In Paris wurde die kamerunische Botschaft ebenfalls besetzt – war das koordiniert?

Nein. Wir hatten am Nachmittag eine Demonstration vor der Schweizer Botschaft organisiert. Und erst dort haben wir über WhatsApp die Bilder aus Kamerun erhalten. Es war eine spontane Entscheidung, die Botschaft zu besetzen.

Warum vor der Schweizer Botschaft?

Das ist das zweite Land des kamerunischen Präsidenten Paul Biya: Nur wenn er nicht dort oder in Frankreich ist, hält er sich in Kamerun auf. In Genf hat Paul Biya ein großes Appartement im Intercontinental-Hotel, wo er bis zu 6 Monate pro Jahr lebt. Er residiert dort wie ein König. Deshalb haben wir zum Protest aufgerufen.

Inwiefern waren die Wahlen im Oktober 2018 gefälscht?

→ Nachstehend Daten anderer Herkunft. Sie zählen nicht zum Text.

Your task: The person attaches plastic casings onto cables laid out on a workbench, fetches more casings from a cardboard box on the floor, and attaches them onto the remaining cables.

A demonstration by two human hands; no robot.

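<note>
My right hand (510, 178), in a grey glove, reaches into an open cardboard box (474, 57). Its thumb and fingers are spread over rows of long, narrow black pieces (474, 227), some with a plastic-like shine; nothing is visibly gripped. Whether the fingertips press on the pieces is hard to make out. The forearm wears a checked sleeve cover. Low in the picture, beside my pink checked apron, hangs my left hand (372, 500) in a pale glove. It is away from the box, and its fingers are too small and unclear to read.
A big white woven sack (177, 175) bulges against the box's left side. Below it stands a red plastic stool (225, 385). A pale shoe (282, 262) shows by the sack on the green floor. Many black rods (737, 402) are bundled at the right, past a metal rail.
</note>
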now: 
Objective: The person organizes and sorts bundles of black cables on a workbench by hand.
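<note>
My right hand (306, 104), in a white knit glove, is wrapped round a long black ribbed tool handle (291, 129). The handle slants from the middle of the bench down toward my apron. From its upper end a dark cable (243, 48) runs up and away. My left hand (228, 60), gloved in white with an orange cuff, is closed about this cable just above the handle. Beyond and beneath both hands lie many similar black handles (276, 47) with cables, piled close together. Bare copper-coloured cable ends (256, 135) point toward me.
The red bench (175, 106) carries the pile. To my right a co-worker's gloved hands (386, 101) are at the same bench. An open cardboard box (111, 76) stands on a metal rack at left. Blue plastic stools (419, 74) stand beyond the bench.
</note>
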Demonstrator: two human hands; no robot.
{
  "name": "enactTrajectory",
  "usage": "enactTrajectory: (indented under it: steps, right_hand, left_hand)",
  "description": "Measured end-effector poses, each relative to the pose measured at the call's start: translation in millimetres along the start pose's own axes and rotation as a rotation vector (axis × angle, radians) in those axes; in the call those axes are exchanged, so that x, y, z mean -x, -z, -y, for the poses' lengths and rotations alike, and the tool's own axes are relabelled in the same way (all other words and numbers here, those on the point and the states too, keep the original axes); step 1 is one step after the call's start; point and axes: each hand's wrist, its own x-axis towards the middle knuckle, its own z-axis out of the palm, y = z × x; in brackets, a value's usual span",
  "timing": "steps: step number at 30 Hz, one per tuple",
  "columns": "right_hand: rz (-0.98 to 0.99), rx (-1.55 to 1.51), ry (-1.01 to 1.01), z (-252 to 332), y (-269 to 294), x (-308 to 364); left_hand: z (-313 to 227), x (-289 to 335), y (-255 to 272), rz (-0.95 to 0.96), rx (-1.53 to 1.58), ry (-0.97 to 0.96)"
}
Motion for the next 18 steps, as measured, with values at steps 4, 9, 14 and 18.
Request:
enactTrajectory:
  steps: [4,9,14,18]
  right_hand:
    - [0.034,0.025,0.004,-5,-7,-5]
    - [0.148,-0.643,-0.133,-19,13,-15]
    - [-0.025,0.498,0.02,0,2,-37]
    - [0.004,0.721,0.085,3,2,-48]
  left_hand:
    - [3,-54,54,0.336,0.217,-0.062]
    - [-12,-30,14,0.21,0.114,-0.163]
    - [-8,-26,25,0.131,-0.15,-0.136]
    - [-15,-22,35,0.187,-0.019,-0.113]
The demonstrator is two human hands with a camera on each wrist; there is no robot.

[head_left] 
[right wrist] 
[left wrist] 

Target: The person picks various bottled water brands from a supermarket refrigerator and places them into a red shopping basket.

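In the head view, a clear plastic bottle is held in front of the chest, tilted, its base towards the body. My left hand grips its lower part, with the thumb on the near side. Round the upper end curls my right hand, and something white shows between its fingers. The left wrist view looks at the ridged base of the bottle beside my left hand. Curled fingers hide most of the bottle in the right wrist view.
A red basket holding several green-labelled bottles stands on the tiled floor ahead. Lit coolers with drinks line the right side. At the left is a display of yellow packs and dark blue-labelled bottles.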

Paul Biya hat selbst dort offiziell verloren, wo viele Beamte leben, die von seinem Regime profitieren. Gravierender ist aber, dass bei der Prüfung der Wahlergebnisse deutlich wurde, dass die Liste mit den Ergebnissen aus den einzelnen Regionen nicht von den Vertreter*innen der Oppositionsparteien unterschrieben war. Genau das sieht das Wahlgesetz aber zwingend vor. Dieser Fehler wurde auf offener Bühne vor dem Verfassungsgericht deutlich, trotzdem hat Paul Biya die Wahlen offiziell gewonnen.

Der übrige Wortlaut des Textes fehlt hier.